Digitalisasi Televisi Rugikan Kepentingan Publik
Komisi I Dewan Perwakilan Rakyat (DPR) akan meminta Kementerian Komunikasi dan Informatika untuk mencabut Peraturan Menteri Komunikasi dan Informatika Nomor 22 tahun 2011. Peraturan yang mengatur migrasi TV analog ke TV digital dianggap lebih mengutamakan kepentingan konglomerasi media daripada publik.
Helmy Fauzi anggota Komisi I dari Fraksi PDI-P, dalam diskusi digitalisasi televisi hari ini mengatakan peraturan ini berpotensi menimbulkan penyimpangan berupa penguasaan frekuensi siaran yang merupakan aset publik, oleh kelompok pemilik media yang terpusat hanya pada orang-orang tertentu saja.
“Kami akan sesegara mungkin meminta Kemkominfo untuk mencabut peraturan tersebut,” ujar Helmy menambahkan selama ini sudah banyak dugaan proses yang tidak jelas dalam pemberian frekuensi dan lisensi siaran pada kelompok penguasa media tertentu.

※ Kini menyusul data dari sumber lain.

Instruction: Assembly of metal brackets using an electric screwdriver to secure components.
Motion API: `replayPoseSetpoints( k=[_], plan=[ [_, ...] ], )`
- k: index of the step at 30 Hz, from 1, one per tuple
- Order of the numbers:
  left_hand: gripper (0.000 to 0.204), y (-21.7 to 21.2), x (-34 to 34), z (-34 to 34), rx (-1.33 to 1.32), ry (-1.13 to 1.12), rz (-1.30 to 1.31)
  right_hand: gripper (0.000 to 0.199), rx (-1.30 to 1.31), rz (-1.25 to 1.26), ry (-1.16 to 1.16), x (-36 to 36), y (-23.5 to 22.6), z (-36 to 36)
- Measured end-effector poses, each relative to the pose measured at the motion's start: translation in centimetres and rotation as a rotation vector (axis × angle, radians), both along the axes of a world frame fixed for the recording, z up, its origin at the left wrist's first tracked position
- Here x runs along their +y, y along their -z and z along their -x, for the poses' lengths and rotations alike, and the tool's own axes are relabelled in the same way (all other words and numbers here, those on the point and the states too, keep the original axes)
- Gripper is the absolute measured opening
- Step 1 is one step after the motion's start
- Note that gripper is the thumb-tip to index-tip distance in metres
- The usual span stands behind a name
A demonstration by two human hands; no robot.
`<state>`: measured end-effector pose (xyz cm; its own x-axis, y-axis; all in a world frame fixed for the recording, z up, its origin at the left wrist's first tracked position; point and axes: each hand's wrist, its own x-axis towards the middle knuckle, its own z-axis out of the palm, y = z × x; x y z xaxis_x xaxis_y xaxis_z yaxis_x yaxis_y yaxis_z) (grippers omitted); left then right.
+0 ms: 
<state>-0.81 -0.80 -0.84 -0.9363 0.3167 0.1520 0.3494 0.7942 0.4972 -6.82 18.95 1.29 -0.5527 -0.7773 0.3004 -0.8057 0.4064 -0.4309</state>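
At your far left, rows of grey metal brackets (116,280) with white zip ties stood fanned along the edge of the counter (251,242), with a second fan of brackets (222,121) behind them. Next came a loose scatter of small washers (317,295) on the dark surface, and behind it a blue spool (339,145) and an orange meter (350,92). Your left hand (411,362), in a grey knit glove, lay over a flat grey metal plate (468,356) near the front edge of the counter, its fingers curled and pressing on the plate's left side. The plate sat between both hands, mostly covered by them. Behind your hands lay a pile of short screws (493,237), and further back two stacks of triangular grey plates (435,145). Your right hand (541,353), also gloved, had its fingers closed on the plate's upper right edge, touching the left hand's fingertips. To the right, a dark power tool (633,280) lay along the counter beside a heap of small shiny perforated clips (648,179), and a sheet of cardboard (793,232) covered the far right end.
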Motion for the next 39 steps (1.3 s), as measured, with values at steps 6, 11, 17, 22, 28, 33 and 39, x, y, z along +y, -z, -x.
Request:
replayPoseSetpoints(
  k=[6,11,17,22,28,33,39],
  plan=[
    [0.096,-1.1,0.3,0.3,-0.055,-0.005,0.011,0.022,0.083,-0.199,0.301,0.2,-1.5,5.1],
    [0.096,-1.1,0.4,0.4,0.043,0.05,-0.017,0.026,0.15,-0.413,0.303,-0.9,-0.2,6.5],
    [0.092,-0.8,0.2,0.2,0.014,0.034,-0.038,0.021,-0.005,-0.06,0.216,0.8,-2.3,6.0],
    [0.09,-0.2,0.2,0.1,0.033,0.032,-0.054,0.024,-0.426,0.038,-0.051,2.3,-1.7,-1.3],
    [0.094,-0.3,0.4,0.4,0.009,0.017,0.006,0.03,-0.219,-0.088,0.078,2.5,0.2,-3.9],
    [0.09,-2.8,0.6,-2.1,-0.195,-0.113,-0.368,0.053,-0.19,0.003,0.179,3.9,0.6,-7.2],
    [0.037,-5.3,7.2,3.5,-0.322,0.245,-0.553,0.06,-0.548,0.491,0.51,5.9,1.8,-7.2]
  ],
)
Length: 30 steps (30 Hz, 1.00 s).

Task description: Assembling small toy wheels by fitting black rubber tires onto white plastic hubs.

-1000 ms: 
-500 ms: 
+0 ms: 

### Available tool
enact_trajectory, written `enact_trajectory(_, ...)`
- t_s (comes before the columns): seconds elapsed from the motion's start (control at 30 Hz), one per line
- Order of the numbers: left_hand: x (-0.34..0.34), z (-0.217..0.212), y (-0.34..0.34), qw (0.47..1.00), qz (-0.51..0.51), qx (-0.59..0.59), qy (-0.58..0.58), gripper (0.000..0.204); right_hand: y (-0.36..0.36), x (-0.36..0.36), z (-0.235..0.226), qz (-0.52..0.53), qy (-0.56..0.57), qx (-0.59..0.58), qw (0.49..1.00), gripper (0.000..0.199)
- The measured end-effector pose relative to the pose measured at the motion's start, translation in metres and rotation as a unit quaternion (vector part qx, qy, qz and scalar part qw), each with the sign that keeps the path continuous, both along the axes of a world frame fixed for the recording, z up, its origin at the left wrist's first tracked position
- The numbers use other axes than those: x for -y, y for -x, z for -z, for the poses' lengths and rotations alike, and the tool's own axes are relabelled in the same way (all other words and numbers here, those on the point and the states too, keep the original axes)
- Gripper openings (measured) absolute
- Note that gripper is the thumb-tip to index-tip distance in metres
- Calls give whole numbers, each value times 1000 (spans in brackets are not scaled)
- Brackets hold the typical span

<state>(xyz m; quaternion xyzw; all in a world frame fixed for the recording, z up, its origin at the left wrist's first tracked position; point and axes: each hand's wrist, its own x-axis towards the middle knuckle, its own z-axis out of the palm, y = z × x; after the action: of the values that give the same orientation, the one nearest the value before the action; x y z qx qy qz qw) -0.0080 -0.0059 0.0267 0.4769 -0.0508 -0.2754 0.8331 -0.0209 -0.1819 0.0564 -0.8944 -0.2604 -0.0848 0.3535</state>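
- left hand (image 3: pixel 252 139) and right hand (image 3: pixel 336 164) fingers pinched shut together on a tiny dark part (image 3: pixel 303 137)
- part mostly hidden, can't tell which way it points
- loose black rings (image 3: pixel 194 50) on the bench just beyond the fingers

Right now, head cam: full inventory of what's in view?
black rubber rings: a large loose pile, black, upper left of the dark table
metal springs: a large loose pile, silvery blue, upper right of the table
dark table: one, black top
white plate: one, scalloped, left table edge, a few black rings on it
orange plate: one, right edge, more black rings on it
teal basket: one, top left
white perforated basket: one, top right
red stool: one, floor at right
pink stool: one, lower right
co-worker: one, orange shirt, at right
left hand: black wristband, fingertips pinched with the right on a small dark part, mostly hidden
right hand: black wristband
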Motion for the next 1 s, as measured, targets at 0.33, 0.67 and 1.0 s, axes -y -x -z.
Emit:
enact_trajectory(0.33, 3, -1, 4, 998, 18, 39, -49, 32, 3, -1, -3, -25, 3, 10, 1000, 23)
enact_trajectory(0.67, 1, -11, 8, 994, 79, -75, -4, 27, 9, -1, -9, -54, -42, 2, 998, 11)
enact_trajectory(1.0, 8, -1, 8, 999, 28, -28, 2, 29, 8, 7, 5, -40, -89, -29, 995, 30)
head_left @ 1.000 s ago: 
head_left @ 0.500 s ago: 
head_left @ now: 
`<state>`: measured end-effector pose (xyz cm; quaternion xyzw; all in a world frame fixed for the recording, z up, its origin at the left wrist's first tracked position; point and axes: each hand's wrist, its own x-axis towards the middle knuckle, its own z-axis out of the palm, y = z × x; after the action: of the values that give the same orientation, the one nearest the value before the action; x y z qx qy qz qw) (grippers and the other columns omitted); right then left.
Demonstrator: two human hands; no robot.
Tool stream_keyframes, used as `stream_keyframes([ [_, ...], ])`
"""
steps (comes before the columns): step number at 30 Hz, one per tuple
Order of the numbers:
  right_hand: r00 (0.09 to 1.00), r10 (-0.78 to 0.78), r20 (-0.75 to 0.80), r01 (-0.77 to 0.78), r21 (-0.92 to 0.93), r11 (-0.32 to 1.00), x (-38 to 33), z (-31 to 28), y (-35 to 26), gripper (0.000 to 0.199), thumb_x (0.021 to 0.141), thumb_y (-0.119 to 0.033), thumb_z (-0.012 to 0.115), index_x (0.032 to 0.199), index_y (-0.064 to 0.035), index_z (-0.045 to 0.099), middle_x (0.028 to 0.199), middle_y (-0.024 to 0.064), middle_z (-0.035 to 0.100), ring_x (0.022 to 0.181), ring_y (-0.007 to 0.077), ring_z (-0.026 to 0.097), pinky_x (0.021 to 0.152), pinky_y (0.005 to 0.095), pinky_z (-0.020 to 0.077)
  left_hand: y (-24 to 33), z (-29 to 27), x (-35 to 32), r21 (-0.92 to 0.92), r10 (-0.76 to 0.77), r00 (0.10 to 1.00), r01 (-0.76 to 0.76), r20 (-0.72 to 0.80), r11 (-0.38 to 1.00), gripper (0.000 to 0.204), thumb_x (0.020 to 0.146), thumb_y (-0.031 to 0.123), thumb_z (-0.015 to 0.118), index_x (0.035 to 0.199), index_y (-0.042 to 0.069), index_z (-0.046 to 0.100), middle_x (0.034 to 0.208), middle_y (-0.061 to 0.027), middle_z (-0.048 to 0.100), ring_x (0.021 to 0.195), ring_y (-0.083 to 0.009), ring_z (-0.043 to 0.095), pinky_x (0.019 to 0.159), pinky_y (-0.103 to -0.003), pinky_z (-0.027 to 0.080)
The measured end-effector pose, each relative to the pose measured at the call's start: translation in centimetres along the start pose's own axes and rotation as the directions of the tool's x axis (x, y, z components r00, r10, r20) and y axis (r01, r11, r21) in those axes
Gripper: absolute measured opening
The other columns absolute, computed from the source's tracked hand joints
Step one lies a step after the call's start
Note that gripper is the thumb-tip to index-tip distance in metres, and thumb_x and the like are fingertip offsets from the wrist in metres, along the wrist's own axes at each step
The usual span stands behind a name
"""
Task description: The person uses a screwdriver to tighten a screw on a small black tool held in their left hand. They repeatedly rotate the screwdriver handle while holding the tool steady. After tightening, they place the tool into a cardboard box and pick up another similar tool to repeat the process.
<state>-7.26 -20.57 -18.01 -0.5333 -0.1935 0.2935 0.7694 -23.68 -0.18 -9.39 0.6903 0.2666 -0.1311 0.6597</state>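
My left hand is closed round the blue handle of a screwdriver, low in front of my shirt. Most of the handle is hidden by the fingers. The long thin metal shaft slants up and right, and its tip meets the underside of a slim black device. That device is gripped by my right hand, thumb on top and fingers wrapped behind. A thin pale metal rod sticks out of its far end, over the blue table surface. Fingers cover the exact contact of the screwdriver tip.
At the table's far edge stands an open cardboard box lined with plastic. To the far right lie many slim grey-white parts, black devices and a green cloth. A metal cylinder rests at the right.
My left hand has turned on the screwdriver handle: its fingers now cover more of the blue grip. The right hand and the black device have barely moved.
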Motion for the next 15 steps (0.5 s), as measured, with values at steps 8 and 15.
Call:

Rencana migrasi ke digital ini merupakan bagian dari rencana global yang telah ditetapkan oleh International Telecommunication Union (ITU) pada tahun 2006 melalui The Geneva Frequency Plan Agreement dengan batas waktu 17 Juni 2015 bagi negara-negara di seluruh dunia untuk migrasi dari sistem siaran analog ke digital, namun mengingat luasnya wilayah Indonesia, migrasi total ke sistem digital di Indonesia diundur hingga tahun 2018.
Helmy mengatakan bahwa dengan pola kepemilikan televisi sekarang ini, sudah terlihat adanya kecenderungan untuk membentuk kartel media sudah ada.
“Jangan sampai mereka menunggangi Kemkominfo. Infrastruktur penyiaran [frekuensi] sebaiknya tetap dikuasai oleh negara dan jangan sampai dikuasai oleh kelompok-kelompok tertentu,” tambahnya.
Struktur penyelenggaraan televisi digital nantinya Indonesia akan terbagi dalam 15 zona layanan penyiaran multipleksing, atau penyelenggara siaran dengan transmisi dua program atau lebih pada satu saluran di saat yang bersamaan.
Setiap zona hanya akan memiliki enam penyiaran multipleksing sebagai pemegang hak penggunaan frekuensi, yang masing-masing dapat menampung hingga 12 frekuensi siaran dimana stasiun televisi dapat mentransmisikan siarannya.
Sistem digital dikritik karena lebih menguntungkan stasiun televisi swasta karena sebagai pemegang hak penggunaan frekuensi siaran multipleks dapat menguasai semua spektrum kanal yang terdapat di dalamnya.
“Kita tidak keberatan dengan digitalisasi televisi, itu adalah keniscayaan tapi proses tendernya akan membuka ruang untuk monopoli frekuensi karena tidak ada batasan zona,” ujar Helmy.